In a layered approach, we start with a set of workstations running a particular variant of UNIX with a communication capability set up on top of TCP/IP. As high-speed networks such as ATM become available, there has been substantial research into optimizing communication protocols so as to take advantage of the increasing hardware capability. It seems likely that the flexibility of TCP/IP will ensure it will be a building block of all but the most highly optimized and specialized HPDC communication systems. On top of these base distributed computing operating system services, two classes of HPDC software support have been developed.
The most important of these we can call the MCPE (Metacomputing Programming Environment) which is the basic application program interface (API). The second class of software can be termed MCMS (Metacomputing Management System) which provides the overall scheduling and related services.

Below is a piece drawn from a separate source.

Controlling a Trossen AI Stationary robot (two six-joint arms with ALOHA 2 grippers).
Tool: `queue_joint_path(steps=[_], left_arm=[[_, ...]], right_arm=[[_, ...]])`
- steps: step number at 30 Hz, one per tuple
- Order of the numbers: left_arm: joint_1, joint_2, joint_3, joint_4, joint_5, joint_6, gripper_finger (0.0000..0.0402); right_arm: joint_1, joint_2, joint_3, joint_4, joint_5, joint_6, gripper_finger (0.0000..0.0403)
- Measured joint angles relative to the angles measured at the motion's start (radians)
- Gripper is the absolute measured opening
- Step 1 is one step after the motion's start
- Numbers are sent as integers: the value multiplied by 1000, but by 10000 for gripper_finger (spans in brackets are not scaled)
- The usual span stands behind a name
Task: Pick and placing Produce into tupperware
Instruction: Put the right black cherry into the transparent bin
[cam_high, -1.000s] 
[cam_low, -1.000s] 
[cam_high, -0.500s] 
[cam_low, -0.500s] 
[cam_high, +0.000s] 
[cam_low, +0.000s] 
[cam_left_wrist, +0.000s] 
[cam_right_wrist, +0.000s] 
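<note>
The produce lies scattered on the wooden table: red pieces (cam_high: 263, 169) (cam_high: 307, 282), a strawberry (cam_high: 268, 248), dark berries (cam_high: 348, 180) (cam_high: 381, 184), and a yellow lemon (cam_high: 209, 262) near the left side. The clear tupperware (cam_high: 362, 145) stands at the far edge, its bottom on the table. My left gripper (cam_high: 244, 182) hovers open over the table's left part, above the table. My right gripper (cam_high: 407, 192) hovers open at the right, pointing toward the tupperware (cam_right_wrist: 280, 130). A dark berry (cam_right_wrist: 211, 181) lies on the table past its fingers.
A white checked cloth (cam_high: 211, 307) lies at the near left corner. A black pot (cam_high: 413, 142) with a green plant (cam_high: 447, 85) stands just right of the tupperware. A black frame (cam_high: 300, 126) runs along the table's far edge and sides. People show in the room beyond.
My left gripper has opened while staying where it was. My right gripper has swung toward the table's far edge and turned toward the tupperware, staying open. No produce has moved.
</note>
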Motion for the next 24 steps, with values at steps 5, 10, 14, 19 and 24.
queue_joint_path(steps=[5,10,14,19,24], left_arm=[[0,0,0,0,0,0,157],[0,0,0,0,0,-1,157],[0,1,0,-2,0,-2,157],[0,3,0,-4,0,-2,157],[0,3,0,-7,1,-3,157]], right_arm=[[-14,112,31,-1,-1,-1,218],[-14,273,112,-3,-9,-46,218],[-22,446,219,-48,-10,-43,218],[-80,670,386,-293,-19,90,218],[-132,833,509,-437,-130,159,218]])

For MCMS software, the best known products are probably Load Leveler (from IBM produced for the SP-2 parallel machine), LSF (Load Sharing Facility from Platform Computing), DQS (Distributed Queuing System), and Condor from Wisconsin State University. Facilities provided by this software class could include batch and other queues, scheduling and node allocation, process migration, load balancing, and fault tolerance. None of the current systems is very mature and they do not offer integration of HPDC with parallel computing, and such standards as HPF or MPI.

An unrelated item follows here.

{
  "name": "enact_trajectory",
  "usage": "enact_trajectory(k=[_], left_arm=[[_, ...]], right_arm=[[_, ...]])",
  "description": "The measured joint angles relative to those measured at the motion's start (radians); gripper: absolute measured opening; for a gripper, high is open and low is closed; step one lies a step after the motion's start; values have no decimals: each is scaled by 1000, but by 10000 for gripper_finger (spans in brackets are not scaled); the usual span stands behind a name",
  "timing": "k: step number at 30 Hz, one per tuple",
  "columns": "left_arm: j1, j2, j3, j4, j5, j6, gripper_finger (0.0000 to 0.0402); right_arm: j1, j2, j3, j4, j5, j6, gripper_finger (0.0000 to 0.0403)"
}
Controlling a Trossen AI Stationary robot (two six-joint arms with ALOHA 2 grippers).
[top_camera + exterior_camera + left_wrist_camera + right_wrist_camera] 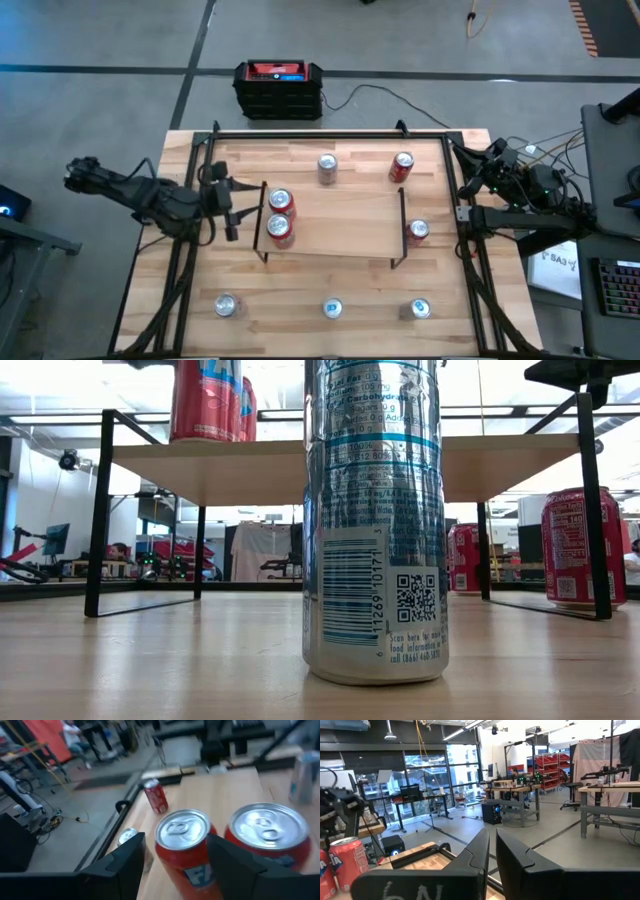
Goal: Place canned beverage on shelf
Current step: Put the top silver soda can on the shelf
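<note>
The shelf (340, 228), a low light-wood board on thin black legs, stands mid-table; it also shows in the low view (250, 465). Two red cans stand upright on its left end, the farther one (281, 202) beside the nearer one (280, 229). My left gripper (243, 208) is open at the shelf's left end. In the left wrist view my left gripper (175, 839) has its fingers on either side of the farther red can (182, 845), with a gap showing on each side. My right gripper (492, 862) is shut and empty at the table's right edge.
On the table stand a silver can (327, 168) and a red can (402, 166) behind the shelf, and a red can (418, 232) at its right end. Three silver cans (227, 305) (332, 309) (420, 309) stand along the near edge. A black frame rail (330, 133) rims the table.
</note>
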Motion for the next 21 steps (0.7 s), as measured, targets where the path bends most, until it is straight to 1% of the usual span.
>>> enact_trajectory(k=[3, 5, 9, 11, 14, 16, 18, 21], left_arm=[[0, -64, -114, 152, -42, 6, 195], [0, -104, -166, 226, -68, 15, 195], [0, -158, -233, 303, -140, 55, 195], [0, -170, -253, 320, -213, 60, 195], [0, -168, -268, 320, -361, 52, 195], [0, -156, -269, 320, -444, -4, 195], [2, -147, -270, 320, -459, -74, 195], [2, -129, -284, 333, -430, -80, 195]], right_arm=[[0, 0, 0, 0, 0, 0, 22], [0, 0, 0, 0, 0, 0, 22], [0, 0, 0, 0, 0, 0, 22], [0, 0, 0, 0, 0, 0, 22], [0, 0, 0, 0, 0, 0, 22], [0, 0, 0, 0, 0, 0, 22], [0, 0, 0, 0, 0, 0, 22], [0, 0, 0, 0, 0, 0, 22]])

We can illustrate two possible MCPE's or API's with PVM and the World Wide Web. PVM offers basic message passing support for heterogeneous nodes. It also has the necessary utilities to run ``complete jobs'' with appropriate processes spanned.

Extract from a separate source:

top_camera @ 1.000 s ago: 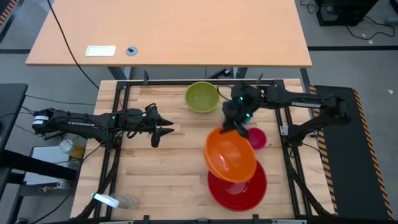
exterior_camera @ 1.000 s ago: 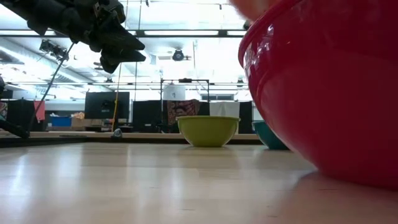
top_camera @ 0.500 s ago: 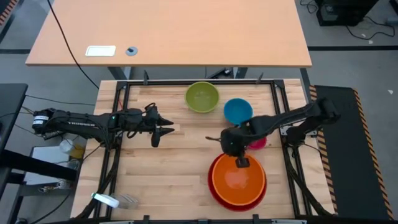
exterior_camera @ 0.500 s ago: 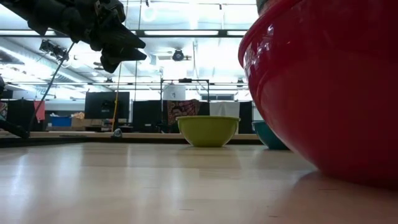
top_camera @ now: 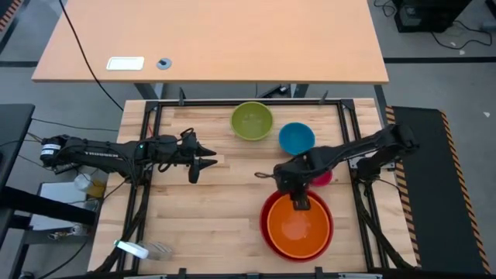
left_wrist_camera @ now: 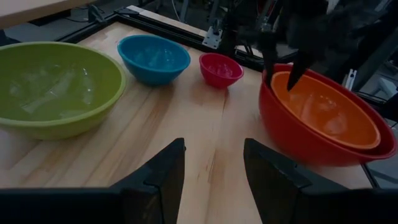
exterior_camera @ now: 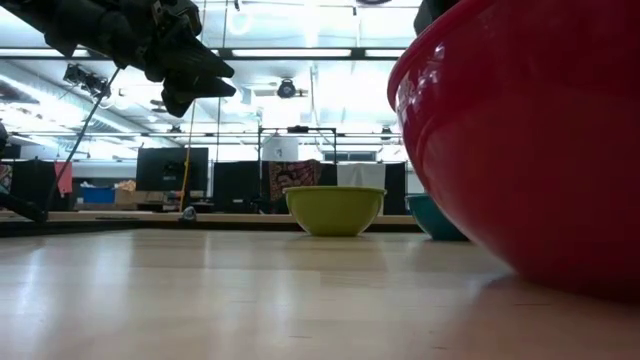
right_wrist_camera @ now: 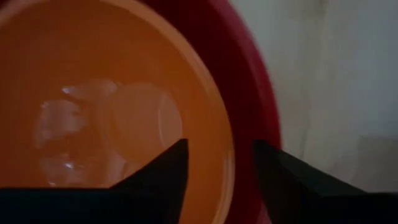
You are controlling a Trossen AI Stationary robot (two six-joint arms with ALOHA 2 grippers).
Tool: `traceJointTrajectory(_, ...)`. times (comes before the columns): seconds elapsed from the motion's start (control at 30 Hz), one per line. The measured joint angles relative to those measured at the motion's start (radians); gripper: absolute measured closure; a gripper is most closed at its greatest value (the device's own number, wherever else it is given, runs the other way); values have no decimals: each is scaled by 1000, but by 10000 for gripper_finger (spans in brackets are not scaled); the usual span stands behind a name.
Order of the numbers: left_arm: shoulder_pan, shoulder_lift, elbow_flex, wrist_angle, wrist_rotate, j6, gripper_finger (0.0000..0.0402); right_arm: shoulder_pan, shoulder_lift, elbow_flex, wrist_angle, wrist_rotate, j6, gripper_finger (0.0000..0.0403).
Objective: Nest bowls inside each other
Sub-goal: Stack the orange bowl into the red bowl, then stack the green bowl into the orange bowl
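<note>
Two bowls are nested: we see the orange bowl [top_camera: 299, 228] inside the red bowl [top_camera: 266, 232], near right. Above their far rim the right gripper [top_camera: 300, 203] stands apart-fingered, holding nothing. Lime green bowl [top_camera: 252, 121], blue bowl [top_camera: 296, 139] and pink bowl [left_wrist_camera: 221, 68] wait farther off. We judge them light, stiff, probably slippery; pinch the rim. The left gripper [left_wrist_camera: 213, 180] idles open, left.

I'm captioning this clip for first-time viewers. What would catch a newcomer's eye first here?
The orange bowl sitting nested inside the large red bowl at the table's near right, with the right pincer open just above their rim. Behind them, the lime green bowl, blue bowl and small magenta-pink bowl stand separately.
</note>
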Motion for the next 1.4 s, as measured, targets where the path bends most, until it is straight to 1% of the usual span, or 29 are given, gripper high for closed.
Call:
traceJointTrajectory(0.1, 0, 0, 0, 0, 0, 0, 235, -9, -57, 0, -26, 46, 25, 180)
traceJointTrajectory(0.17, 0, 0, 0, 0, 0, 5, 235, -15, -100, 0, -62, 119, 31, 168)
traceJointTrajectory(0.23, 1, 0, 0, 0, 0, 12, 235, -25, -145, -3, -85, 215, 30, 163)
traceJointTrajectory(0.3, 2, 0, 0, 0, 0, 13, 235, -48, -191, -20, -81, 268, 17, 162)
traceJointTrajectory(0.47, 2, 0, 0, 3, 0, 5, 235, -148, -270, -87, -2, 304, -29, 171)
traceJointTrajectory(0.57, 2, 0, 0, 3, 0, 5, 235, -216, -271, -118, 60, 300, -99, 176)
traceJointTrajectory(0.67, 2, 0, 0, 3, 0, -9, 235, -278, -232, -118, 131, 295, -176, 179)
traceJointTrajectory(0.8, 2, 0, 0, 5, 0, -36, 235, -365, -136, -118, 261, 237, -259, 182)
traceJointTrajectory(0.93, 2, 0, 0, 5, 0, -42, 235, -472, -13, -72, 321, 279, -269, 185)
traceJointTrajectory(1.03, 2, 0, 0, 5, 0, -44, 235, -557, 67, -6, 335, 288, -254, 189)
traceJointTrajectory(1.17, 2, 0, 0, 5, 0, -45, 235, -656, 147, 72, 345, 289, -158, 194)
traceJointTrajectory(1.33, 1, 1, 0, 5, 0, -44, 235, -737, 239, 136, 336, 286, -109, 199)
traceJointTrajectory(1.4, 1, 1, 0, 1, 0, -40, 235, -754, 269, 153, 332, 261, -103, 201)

The World Wide Web is, of course, a much more sophisticated environment, which currently offers HPDC support in the information sector. However, recent developments, such as Java, support embedded downloaded applications. This naturally enables embarrassingly parallel HPDC computational problems. We have proposed a more ambitious approach, termed WebWork, where the most complex HPDC computations would be supported. This approach has the nice feature that one can integrate HPDC support for database and compute capabilities. All three examples discussed in Section 2 required this. One can be concerned that the World Wide Web will have too much overhead with its use of HTTP communication protocol, and substantial Web server processing overhead. We expect that the benefits of the flexibility of WebWork will outweigh the disadvantages of these additional overheads. We can also expect the major Web Technology development around the world to lead too much more efficient server and communication systems.